ACAD, reflexiones sobre el presente y el futuro

ACAD, reflexiones sobre el presente y el futuro

Durante los pasados días 19 y 20 de octubre, se celebró en León la 41ª Reunión Anual de la ACAD. Desde hace muchos años, cada vez que acudo a esta reunión reflexiono sobre su existencia, su oportunidad y su futuro. Me pregunto cómo persiste a lo largo de los años y más ahora con los problemas de financiación que afectan a toda nuestra formación continuada tanto a nivel individual como colectivo.

La ACAD es una asociación atípica, supraautonómica que pervive año tras año a pesar de las diferentes reuniones y actividades de toda o de parte de la especialidad que se suceden a lo largo del año.

Si analizamos únicamente la realidad en cuanto a la salud de la ACAD a través del resultado de su reunión anual, tras la reunión de León podríamos opinar y coincidiríamos con muchos otros miembros de nuestra sociedad, en que su Salud es muy buena. Casi doscientos inscritos, más de cien comunicaciones, muchísimos médicos jóvenes, la sala llena en todas las mesas, debate, mucho debate y suficiente apoyo comercial para financiar la reunión. Sin embargo, quiero subrayar que, aunque la participación ha sido importante, ésta ha sido irregular, si se analizan los diferentes centros que han participado, y esta irregularidad he constatado que es distinta cada año.

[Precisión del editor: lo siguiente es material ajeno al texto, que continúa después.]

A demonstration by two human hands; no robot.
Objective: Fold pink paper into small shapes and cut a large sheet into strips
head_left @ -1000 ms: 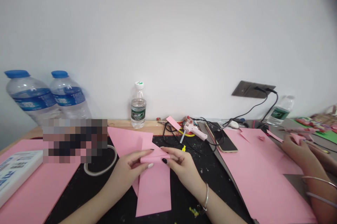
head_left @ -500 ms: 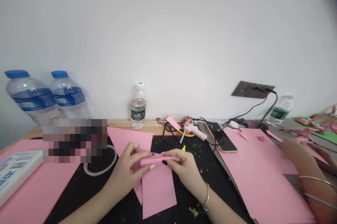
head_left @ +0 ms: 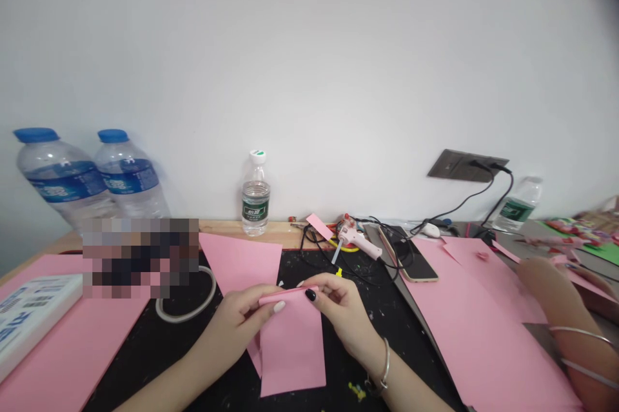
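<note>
A pink paper strip (head_left: 293, 354) is pinched between my two hands, its far end folded over into a narrow flap. My left hand (head_left: 244, 312) grips the left end of the fold, thumb on the near side. At the fold's right end, my right hand (head_left: 341, 305) pinches with thumb and fingers. The rest of the strip hangs toward me over the black mat (head_left: 217, 373). Behind my left hand lies a larger pink sheet (head_left: 242, 260), partly covered by the hand and the strip.
Beyond my right hand lie a pink glue gun (head_left: 358, 240), black cables and a phone (head_left: 411, 257). A water bottle (head_left: 256, 199) stands by the wall. Pink sheets (head_left: 464, 328) spread at right, near another person's arm (head_left: 556, 309). A white cable ring (head_left: 164, 315) lies left.
The fingers of my left hand have straightened along the fold, and the rolled-looking edge is now flatter. Both hands still hold the strip in nearly the same place.
</note>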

Para el éxito de la reunión anual de la ACAD es crítico que el programa sea atractivo para los potenciales asistentes, por lo que debe ser el fruto de una exquisita meditación. No sólo debe ser un programa con un ambicioso nivel científico, sino que tiene que conectar además con la audiencia potencial, por lo que la reflexión previa acerca de lo que más interesa a esos potenciales asistentes es fundamental. En este sentido, los programas con intención formativa y de aplicación práctica inmediata siempre han sido muy bien aceptados. Otra característica importante para su éxito es que sea equilibrado, representando a toda la especialidad, algo también muy importante a la hora de hacerlo interesante para ser financiado por la industria. Muy interesante es también que la sede sea atractiva desde todos los puntos de vista y bien comunicada por lo que su promoción tendrá un espacio reseñable en el éxito posterior.

Pero, aunque la reunión anual de la ACAD es la actividad más importante de la asociación a lo largo del año, si se aspira a que esta asociación perdure en el tiempo es necesario dotarla de contenido con objetivos, funciones, canales de comunicación con los socios y las instituciones sanitarias y planificación de sus actividades.

Si somos capaces de extraer los valores añadidos que a día de hoy aporta la ACAD, y los consolidamos, podremos tener un camino de futuro para la asociación. Desde mi punto de vista, esos valores añadidos son fundamentalmente tres: el primero es una visión integral de la especialidad sin renunciar en ningún momento al desarrollo cualificado de sus diferentes áreas; necesitamos una base sólida en nuestra especialidad, con especialistas en Aparato Digestivo competentes de forma transversal a lo largo de la misma que convivan y trabajen codo a codo con aquéllos que realizan tareas más específicas. El segundo valor añadido es la vocación formativa de la asociación, algo que vemos como muy atractivo para los asistentes año tras año en la reunión anual. El tercero es fomentar la participación de los más jóvenes, especialistas ya o especialistas aún en formación. El empuje, la frescura y la visión del mundo de los más jóvenes es crítico para no quedarnos anclados en otro tiempo, en otro mundo y en otra Medicina.

Este año, en el programa de la reunión anual incluimos algunos objetivos:

- Actualizar nuestros conocimientos en la especialidad.

- Fortalecer nuestras relaciones personales y profesionales en el ámbito de la ACAD.

- Potenciar los grupos de trabajo ya existentes dentro de la ACAD y establecer otros nuevos en temas de interés común.

- Incorporar a Enfermería en nuestro desarrollo científico.

Poner objetivos en el programa ha buscado consolidar objetivos institucionales de la ACAD a la vez que abrir vías nuevas para el trabajo en equipo, indispensable para estar alineados con el horizonte, tanto sanitario como social, que tenemos por delante. Saber entenderlo así supondrá nuestra pervivencia o desaparición. Personalmente este año, como el año pasado y otros anteriores, me he sentido muy orgulloso de la ACAD y de sus socios, de su energía y de su ilusión. Que estas palabras nos sirvan a todos para reflexionar mirando al futuro.

Luchemos por ello, que sin duda merece la pena.